# Mad Max 2



## AJ-1701 (May 10, 2008)

Finally I got the nerve to start this build. My last car build was over 25 years ago... and that wasn't a great success

Of the first two film I think this version is the most iconic. It's gritty, dirty and looks the part so I hope I do it some justice.

I started on the underneath side first and even though I am no car buff I knew that the smooth clean look didn't work. So I texturized it with some fine plaster dabbed over the wet flat black airbrushed on in varing layes to build up the look. I'm not sure what the stuff is called but when you look under cars you can see and feel it.















I appologise that they are not the best pictures. But the first is with the texture and the second is just with a flat black undercoat.

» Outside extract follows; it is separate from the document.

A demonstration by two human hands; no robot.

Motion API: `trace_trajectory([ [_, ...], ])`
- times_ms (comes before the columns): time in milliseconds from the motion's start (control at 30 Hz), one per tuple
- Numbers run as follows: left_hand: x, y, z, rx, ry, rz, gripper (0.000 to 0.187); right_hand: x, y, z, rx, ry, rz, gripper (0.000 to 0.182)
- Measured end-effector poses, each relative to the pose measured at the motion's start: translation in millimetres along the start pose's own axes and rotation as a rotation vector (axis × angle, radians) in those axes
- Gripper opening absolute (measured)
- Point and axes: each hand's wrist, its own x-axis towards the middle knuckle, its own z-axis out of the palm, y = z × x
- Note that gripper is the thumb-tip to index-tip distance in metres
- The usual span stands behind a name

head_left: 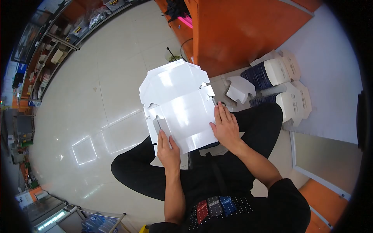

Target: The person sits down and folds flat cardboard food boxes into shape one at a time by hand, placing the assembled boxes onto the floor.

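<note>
A glossy white flat cardboard box (182, 112), partly folded with notched flaps, lies across my lap. Along its left edge, my left hand (168, 151) is closed on a narrow side flap, with the thumb on the near side. On the opposite edge, my right hand (227, 126) grips the box, its fingers together along the side flap and its thumb toward the panel. The lid panel (171, 79) stretches away from me at the far end. The undersides of the flaps are hidden.
Stacks of folded white boxes (278, 72) with dark contents stand on the right. A loose white carton piece (240, 89) lies beside them on the floor. An orange cabinet (241, 35) rises ahead. Loaded shelves (58, 54) line the far left, and blue bottles (99, 223) are at lower left.
</note>
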Motion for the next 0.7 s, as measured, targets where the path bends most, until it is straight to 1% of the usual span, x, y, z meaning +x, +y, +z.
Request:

After the main sub assembly was done I dry brushed it with some mid to light browns, painted the exhaust manifolds in steel then washed them over in a chestnut wash. The bottom engine mould was painted in the steel and just dirtied down with washes and pastels. Which is pretty musch what I did for the diff, undercarrige and wheels as well.















As for the start of the inside I did the floor in a dark grey then AB'd a black wash befor dusting it up with the pastels. Just a note that the flash made the dirt n dust come out to light and not red enough :drunk:

Cheers,

Alec.


----------



## edward 2 (Oct 6, 2010)

thats cool, who make the model kit of the car.
is it still being made?


----------



## MightyMax (Jan 21, 2000)

Aoshima Made the car. They released it twice. The second most recent included Max's dog. Not sure what else was different from the first release. I just checked Hobby Link Japan and they don't have it so it may be out of production. Hobby Lobby a couple years ago sold this car. Same box and everything as the Aoshima but it had a different manufacturers name. Possibly just the import company. Anyway Ebay is you best shot. I have two and am not planning to sell. One will be the Road warrior Car and the other I have a resin conversion to make it into the MFP Interceptor from the first film.

Good Hunting

Max Bryant


----------



## Ian Anderson (Jan 24, 2011)

NICE WORK MAX, .......and man this kit COST SOME BIG BUCK here in the US let me tell you, somewhere around $75 us dollars OR MORE,.....But very nice work and build cobber,...
IN DEEED.......




Ian


----------



## AJ-1701 (May 10, 2008)

G'day edward 2,

How did you go with the link I sent you? MightyMax ids right about the only place left is the ol evilbay. Which I thought I might actually have to use as I had a disaster with the main body and rattle cans... I went a bit heavy with the flat black primer coat on it the other night and when I checked on it the next morning  it had mud caked when it dried which required virtually all my skills knowledge and a good deal of luck to rescue it.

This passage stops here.